*What this task involves*: Only the lines from the one containing "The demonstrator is" through the one containing "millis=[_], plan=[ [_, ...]" should be printed, exactly as they appear below, with both ends included.

+++

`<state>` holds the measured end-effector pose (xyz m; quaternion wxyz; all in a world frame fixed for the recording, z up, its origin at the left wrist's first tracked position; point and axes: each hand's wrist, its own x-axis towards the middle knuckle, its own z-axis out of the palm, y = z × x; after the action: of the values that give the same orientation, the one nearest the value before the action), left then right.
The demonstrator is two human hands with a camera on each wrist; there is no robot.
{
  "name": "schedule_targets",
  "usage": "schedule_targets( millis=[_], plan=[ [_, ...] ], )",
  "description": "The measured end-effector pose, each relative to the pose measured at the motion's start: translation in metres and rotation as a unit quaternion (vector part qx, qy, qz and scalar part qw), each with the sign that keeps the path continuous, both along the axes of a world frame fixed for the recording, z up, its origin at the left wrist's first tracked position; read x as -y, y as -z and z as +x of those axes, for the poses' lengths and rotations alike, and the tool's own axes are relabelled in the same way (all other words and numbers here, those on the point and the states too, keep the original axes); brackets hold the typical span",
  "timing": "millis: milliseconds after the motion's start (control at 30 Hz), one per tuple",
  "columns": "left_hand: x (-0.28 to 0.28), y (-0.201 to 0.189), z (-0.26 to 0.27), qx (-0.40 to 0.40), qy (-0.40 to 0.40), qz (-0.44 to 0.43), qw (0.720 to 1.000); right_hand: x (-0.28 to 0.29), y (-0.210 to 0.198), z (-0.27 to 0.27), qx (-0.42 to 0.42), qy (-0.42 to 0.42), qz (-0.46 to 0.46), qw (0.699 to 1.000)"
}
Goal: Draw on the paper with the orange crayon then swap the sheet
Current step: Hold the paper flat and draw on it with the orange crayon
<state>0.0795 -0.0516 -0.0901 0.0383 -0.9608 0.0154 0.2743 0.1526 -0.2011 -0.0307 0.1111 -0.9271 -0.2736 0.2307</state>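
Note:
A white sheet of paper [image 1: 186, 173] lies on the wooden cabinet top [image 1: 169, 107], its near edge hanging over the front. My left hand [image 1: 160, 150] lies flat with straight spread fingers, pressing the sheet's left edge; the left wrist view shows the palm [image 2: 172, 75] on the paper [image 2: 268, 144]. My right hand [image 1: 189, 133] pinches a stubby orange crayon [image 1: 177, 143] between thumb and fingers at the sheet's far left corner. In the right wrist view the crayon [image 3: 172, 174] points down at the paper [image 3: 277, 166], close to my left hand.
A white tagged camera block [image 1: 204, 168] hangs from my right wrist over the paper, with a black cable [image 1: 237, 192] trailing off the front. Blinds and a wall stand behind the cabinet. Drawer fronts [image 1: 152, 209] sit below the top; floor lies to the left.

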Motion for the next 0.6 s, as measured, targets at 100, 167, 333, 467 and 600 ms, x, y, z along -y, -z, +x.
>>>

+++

*Exercise result*:
The demonstrator is two human hands with a camera on each wrist; there is no robot.
{
  "name": "schedule_targets",
  "usage": "schedule_targets( millis=[_], plan=[ [_, ...] ], )",

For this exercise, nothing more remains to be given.